### Task item
Transcribe exactly the first line of the listing below and each line that follows it, ending with the line that contains "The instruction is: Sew", and omit the remainder.

### Information supplied
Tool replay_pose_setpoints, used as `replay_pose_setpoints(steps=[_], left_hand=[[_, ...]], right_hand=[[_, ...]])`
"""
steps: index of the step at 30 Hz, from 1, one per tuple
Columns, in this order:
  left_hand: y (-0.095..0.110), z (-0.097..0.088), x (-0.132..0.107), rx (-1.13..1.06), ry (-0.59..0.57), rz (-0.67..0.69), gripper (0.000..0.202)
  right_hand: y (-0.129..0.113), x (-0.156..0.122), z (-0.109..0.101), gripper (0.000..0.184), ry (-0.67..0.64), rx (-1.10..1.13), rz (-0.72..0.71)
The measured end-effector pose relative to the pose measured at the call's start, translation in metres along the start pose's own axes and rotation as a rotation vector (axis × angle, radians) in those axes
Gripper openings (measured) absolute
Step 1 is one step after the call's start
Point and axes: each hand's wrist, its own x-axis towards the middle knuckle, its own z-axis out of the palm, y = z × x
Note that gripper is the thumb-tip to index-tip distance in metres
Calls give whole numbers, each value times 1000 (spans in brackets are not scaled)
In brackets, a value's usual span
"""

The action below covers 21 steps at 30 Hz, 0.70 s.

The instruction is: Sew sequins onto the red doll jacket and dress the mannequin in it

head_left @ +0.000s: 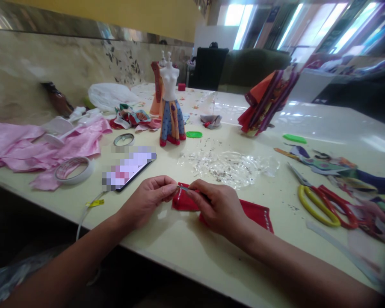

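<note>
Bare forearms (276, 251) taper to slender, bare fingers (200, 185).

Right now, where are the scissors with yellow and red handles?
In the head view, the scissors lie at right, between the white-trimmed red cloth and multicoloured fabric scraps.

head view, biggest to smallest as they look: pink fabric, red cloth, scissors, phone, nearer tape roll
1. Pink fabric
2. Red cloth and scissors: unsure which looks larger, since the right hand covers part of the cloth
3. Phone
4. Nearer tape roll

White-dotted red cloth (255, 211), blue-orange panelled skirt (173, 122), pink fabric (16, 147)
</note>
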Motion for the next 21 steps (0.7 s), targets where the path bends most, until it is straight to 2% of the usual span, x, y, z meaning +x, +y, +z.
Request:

### Written response
Tool replay_pose_setpoints, used as `replay_pose_setpoints(steps=[_], left_hand=[[_, ...]], right_hand=[[_, ...]])`
"""
steps: index of the step at 30 Hz, from 1, one per tuple
Columns, in this order:
  left_hand: y (-0.095..0.110), z (-0.097..0.088), x (-0.132..0.107), rx (-1.13..1.06), ry (-0.59..0.57), rz (-0.67..0.69), gripper (0.000..0.202)
  right_hand: y (-0.129..0.113), x (-0.156..0.122), z (-0.109..0.101), gripper (0.000..0.184), ry (-0.67..0.64), rx (-1.10..1.13), rz (-0.72..0.71)
The measured end-effector pose relative to the pose measured at the call's start, translation in metres along the start pose's own axes and rotation as a rotation vector (axis × angle, radians) in those axes
Gripper openings (measured) absolute
Step 1 is one step after the call's start
Point and axes: each hand's wrist, its own x-axis towards the middle knuckle, its own z-axis out of the palm, y = z × x
Note that gripper is the thumb-tip to index-tip distance in metres
Calls give whole numbers, each value times 1000 (spans in brackets are not scaled)
In brackets, a value's usual span
"""

The action below covers 21 steps at 30 Hz, 0.70 s.

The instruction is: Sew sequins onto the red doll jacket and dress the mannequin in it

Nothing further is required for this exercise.